Le président algérien Abdelaziz Bouteflika a estimé mercredi que son pays était encore à l'étape de l'"apprentissage" de la démocratie.

"Je ne dis pas que nous avons franchi toutes les étapes et il n'y a pas lieu de faire des comparaisons entre ce qui se passe chez nous et ce qui se passe en Grande-Bretagne ou même en France (qui) nous ont devancés en démocratie depuis des siècles déjà", a-t-il déclaré à l'ouverture de l'année judiciaire.

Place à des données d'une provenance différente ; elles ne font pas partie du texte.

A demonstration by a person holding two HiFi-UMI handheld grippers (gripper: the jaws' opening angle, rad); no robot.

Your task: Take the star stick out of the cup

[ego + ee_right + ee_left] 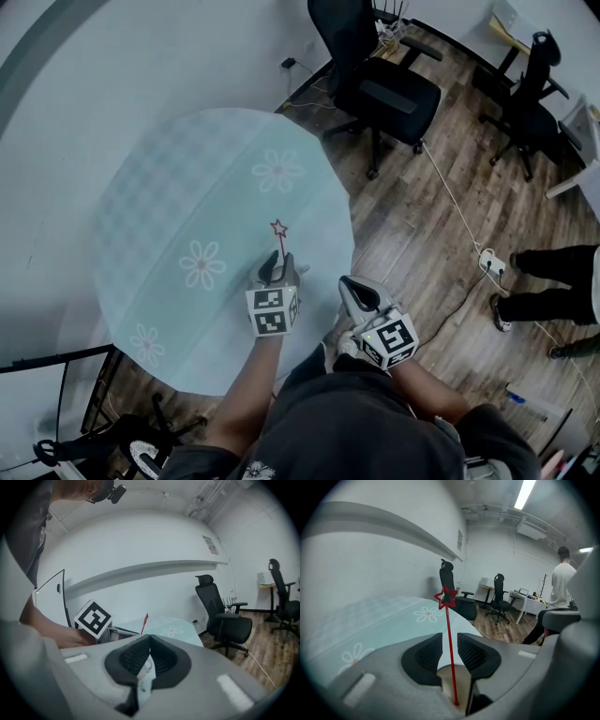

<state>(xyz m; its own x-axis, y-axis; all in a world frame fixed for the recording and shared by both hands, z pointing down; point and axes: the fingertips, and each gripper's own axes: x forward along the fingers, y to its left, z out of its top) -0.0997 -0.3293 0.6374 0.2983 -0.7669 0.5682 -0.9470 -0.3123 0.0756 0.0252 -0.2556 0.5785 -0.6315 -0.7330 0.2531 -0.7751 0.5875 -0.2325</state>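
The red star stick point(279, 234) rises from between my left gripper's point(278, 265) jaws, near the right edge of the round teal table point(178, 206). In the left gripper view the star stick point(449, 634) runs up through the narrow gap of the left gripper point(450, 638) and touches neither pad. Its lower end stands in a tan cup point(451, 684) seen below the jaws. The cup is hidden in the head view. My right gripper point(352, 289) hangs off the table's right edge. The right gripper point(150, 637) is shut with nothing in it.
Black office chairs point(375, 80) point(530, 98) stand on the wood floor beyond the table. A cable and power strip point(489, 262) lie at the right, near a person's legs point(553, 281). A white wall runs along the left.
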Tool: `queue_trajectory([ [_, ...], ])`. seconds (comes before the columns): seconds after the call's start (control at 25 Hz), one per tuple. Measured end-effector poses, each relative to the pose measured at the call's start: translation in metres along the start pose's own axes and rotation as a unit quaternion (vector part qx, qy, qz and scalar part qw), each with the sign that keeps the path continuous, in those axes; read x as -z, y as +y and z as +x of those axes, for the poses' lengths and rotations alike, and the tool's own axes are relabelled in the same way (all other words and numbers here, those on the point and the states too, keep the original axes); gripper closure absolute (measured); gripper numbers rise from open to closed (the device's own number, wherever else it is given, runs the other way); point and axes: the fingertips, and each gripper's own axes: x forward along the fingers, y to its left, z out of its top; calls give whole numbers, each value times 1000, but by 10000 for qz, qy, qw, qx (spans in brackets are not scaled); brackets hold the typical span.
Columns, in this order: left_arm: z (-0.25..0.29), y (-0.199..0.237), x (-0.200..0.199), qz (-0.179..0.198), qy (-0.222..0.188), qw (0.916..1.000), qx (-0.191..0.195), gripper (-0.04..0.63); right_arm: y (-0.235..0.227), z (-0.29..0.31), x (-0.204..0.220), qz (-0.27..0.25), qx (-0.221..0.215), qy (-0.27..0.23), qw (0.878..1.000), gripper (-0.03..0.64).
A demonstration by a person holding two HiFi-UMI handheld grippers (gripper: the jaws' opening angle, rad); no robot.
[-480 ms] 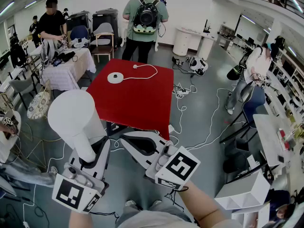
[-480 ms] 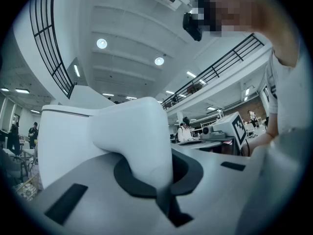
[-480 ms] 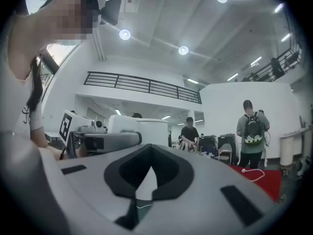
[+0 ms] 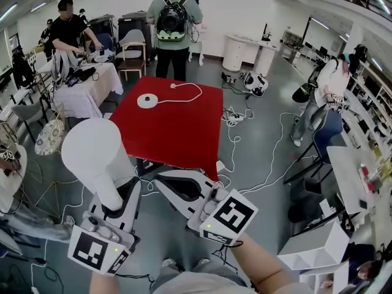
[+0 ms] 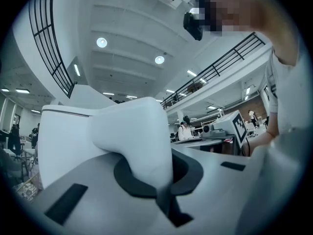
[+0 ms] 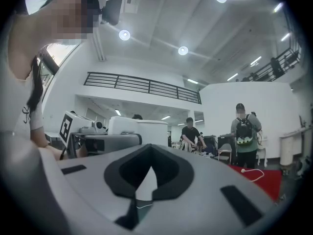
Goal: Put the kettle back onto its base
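Our left gripper [image 4: 116, 196] is clamped tight on the handle of the kettle [image 4: 93, 152], well short of the base [image 4: 147, 100] on the table [image 4: 184, 133]; our right gripper [image 4: 166, 182] is closed, empty. We might land the kettle off-centre, tipping it, or snag the cord [image 4: 188, 94]

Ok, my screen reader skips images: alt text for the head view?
The left gripper holds a white kettle, short of a red table where its round base lies. The right gripper is shut, empty.
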Motion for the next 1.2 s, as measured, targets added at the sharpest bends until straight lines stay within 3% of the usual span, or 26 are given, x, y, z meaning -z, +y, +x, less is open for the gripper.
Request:
queue_trajectory([
  [0.24,-5,10,0,60,6,9999,117,589,-3,12,-1,296,110,-170,9994,612],
  [0.56,6,30,17,140,83,9993,324,589,-12,33,18,86,78,-7,9999,612],
  [0.8,44,61,32,42,97,9995,310,589,-61,54,30,134,101,38,9999,612],
  [1.2,147,107,41,66,-32,10000,10,589,-173,92,39,184,-444,33,9988,612],
])
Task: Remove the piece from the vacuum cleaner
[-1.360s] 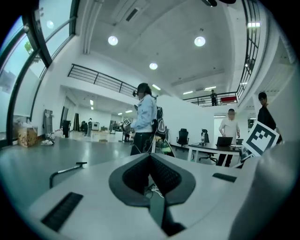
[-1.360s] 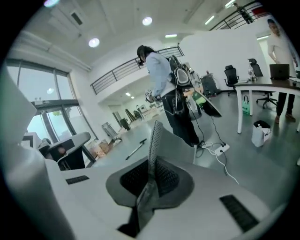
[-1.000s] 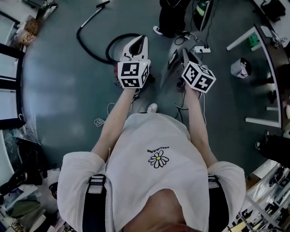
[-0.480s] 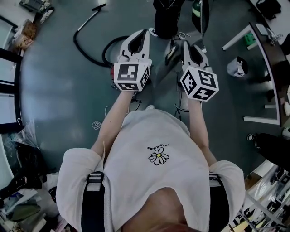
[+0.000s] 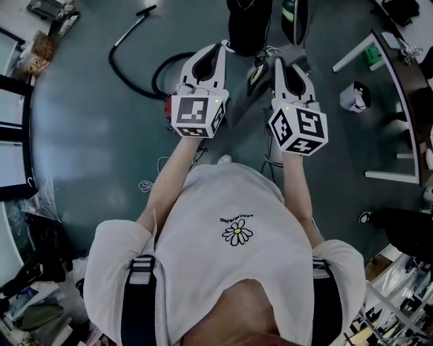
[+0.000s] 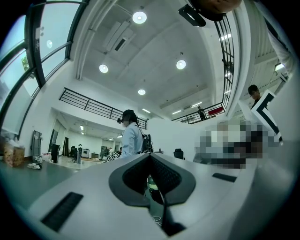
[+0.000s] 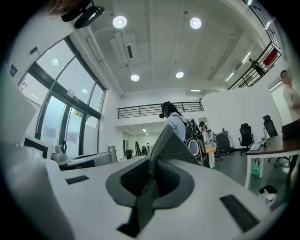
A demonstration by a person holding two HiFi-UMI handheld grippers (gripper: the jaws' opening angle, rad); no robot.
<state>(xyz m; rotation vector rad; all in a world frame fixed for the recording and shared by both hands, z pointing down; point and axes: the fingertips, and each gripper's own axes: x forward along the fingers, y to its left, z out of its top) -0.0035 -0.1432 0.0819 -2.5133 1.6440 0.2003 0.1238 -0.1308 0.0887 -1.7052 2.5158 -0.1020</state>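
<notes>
The vacuum cleaner lies on the dark floor ahead of me. Only a red bit of its body (image 5: 168, 107) shows beside the left gripper's marker cube. Its black hose (image 5: 130, 76) curves away to the floor nozzle (image 5: 146, 11). My left gripper (image 5: 220, 47) is held in the air above the vacuum, its jaws together with nothing between them. The right gripper (image 5: 276, 62) hangs beside it, also shut and empty. Both gripper views look up at the ceiling and the far hall, past the left gripper (image 6: 151, 157) and the right gripper (image 7: 161, 136), and show no vacuum.
A person in dark clothes (image 5: 247, 27) stands just beyond the grippers, with cables and a power strip (image 5: 270, 54) on the floor. A table (image 5: 406, 81) and a small bin (image 5: 353, 99) are at the right. Clutter (image 5: 34, 290) lines the left wall.
Both grippers have risen and moved slightly forward, and now hide more of the vacuum's body. Their jaws have stayed together.
</notes>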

"Nous faisons notre apprentissage en la matière, en conséquence aucun reproche ne doit être fait à notre encontre ou à l'encontre de ceux qui nous critiquent tant à l'intérieur qu'à l'extérieur", a-t-il dit, cité par l'agence APS.

"Il est possible qu'il y ait des lacunes ou des étapes non encore franchies.Celles-ci interviendront progressivement et émaneront de notre peuple qui n'a confiance qu'en ses propres réalisations", a-t-il ajouté.

M. Bouteflika a indiqué que son pays allait vers "d'importantes échéances politiques qui laissent transparaître des horizons où régnera une démocratie qui réunit tous les éléments nécessaires".

Cette démocratie "permettra de rétablir la confiance entre le citoyen et les institutions parlementaires à tous les niveaux", a-t-il souligné.

Des élections législatives sont prévues au printemps prochain mais leur date n'est pas encore arrêtée.

De nouveaux partis devraient être agréés en vertu des réformes politiques menées sous l'égide du président Bouteflika pour couper court à toute contagion du Printemps arabe en Algérie.

Une série de lois issues de ces réformes ont déjà été adoptées par le Parlement.

Le multipartisme a vu le jour en Algérie en février 1989, à l'issue des émeutes sanglantes d'octobre 1988.

Mais l'annulation en décembre 1991 des premières élections législatives pluralistes que le Front islamique du salut (FIS) était en passe de remporter à plongé le pays dans des violences armés ayant fait près de 200.000 morts, selon des chiffres officiels.

M. Bouteflika a a enfin conclu que "le peuple algérien est soucieux de son indépendance et de sa souveraineté et refuse que les choses lui soient dictées".